Assignment »
The data must be written out once more, precisely as given.

Data section »
★ ★ ★ ★ ★
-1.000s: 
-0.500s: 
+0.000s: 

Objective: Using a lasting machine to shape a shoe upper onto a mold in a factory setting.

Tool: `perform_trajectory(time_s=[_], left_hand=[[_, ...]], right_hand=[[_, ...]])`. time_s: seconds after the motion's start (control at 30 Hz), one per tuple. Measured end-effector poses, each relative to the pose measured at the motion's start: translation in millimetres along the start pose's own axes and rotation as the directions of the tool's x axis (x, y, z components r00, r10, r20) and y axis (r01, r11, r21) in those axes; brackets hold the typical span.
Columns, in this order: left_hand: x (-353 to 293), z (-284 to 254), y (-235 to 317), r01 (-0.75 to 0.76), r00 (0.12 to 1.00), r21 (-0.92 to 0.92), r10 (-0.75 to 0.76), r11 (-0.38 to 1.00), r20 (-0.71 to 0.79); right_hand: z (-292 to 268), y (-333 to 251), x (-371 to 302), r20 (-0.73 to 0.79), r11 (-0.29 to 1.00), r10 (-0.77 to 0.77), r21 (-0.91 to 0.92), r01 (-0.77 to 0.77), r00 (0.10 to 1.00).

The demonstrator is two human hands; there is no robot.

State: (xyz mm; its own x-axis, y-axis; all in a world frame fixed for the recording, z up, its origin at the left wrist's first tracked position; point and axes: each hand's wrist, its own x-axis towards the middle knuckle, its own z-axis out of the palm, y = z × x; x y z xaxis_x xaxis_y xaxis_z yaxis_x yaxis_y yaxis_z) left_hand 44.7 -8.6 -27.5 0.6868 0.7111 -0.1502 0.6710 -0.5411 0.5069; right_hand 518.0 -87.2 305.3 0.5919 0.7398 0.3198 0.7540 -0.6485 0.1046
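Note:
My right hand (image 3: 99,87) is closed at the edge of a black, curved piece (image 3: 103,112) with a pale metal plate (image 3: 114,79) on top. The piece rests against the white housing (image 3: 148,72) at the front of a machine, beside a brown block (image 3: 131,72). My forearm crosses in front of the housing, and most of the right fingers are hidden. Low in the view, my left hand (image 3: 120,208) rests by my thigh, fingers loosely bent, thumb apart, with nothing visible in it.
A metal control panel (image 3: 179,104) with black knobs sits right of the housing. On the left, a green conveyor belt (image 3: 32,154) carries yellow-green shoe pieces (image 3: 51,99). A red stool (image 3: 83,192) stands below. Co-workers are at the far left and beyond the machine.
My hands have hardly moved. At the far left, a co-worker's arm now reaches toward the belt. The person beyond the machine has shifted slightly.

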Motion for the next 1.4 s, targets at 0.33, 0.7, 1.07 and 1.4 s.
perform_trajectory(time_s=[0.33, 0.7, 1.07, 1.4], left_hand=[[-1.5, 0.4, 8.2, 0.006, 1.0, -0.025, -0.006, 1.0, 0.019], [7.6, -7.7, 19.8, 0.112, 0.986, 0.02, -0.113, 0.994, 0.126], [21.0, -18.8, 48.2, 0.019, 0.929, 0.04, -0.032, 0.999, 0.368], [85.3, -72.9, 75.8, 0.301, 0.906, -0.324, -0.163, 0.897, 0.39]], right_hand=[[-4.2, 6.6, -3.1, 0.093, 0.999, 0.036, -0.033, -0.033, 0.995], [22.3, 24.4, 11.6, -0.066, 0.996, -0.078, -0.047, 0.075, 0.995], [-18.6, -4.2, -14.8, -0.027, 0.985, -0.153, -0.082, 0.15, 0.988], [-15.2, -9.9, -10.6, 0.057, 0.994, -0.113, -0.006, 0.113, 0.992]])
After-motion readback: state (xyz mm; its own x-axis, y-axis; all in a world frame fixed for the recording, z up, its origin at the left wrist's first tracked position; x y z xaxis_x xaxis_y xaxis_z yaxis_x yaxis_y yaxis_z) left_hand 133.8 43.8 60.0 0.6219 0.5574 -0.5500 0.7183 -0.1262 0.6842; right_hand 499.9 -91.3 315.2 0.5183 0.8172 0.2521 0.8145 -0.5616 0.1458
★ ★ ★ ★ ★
Problem solution »
-1.000s: 
-0.500s: 
+0.000s: 

Objective: Using a lasting machine to shape a shoe upper onto a mold in a factory setting.

Tool: `perform_trajectory(time_s=[_], left_hand=[[_, ...]], right_hand=[[_, ...]])`. time_s: seconds after the motion's start (control at 30 Hz), one per tuple. Measured end-effector poses, each relative to the pose measured at the motion's start: translation in millimetres along the start pose's own axes and rotation as the directions of the tool's x axis (x, y, z components r00, r10, r20) and y axis (r01, r11, r21) in those axes; brackets hold the typical span.
Columns, in this order: left_hand: x (-353 to 293), z (-284 to 254), y (-235 to 317), r01 (-0.75 to 0.76), r00 (0.12 to 1.00), r21 (-0.92 to 0.92), r10 (-0.75 to 0.76), r11 (-0.38 to 1.00), r20 (-0.71 to 0.79); right_hand: z (-292 to 268), y (-333 to 251), x (-371 to 302), r20 (-0.73 to 0.79), r11 (-0.29 to 1.00), r10 (-0.77 to 0.77), r21 (-0.91 to 0.92), r01 (-0.77 to 0.77), r00 (0.10 to 1.00).

The demonstrator is two human hands; there is no robot.

State: (xyz mm; its own x-axis, y-axis; all in a world frame fixed for the recording, z up, its origin at the left wrist's first tracked position; point and axes: each hand's wrist, its own x-axis towards the middle knuckle, its own z-axis out of the palm, y = z × x; x y z xaxis_x xaxis_y xaxis_z yaxis_x yaxis_y yaxis_z) left_hand 44.7 -8.6 -27.5 0.6868 0.7111 -0.1502 0.6710 -0.5411 0.5069; right_hand 518.0 -87.2 305.3 0.5919 0.7398 0.3198 0.7540 -0.6485 0.1046
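Note:
My right hand (image 3: 99,87) is closed at the edge of a black, curved piece (image 3: 103,112) with a pale metal plate (image 3: 114,79) on top. The piece rests against the white housing (image 3: 148,72) at the front of a machine, beside a brown block (image 3: 131,72). My forearm crosses in front of the housing, and most of the right fingers are hidden. Low in the view, my left hand (image 3: 120,208) rests by my thigh, fingers loosely bent, thumb apart, with nothing visible in it.
A metal control panel (image 3: 179,104) with black knobs sits right of the housing. On the left, a green conveyor belt (image 3: 32,154) carries yellow-green shoe pieces (image 3: 51,99). A red stool (image 3: 83,192) stands below. Co-workers are at the far left and beyond the machine.
My hands have hardly moved. At the far left, a co-worker's arm now reaches toward the belt. The person beyond the machine has shifted slightly.
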
Motion for the next 1.4 s, targets at 0.33, 0.7, 1.07 and 1.4 s.
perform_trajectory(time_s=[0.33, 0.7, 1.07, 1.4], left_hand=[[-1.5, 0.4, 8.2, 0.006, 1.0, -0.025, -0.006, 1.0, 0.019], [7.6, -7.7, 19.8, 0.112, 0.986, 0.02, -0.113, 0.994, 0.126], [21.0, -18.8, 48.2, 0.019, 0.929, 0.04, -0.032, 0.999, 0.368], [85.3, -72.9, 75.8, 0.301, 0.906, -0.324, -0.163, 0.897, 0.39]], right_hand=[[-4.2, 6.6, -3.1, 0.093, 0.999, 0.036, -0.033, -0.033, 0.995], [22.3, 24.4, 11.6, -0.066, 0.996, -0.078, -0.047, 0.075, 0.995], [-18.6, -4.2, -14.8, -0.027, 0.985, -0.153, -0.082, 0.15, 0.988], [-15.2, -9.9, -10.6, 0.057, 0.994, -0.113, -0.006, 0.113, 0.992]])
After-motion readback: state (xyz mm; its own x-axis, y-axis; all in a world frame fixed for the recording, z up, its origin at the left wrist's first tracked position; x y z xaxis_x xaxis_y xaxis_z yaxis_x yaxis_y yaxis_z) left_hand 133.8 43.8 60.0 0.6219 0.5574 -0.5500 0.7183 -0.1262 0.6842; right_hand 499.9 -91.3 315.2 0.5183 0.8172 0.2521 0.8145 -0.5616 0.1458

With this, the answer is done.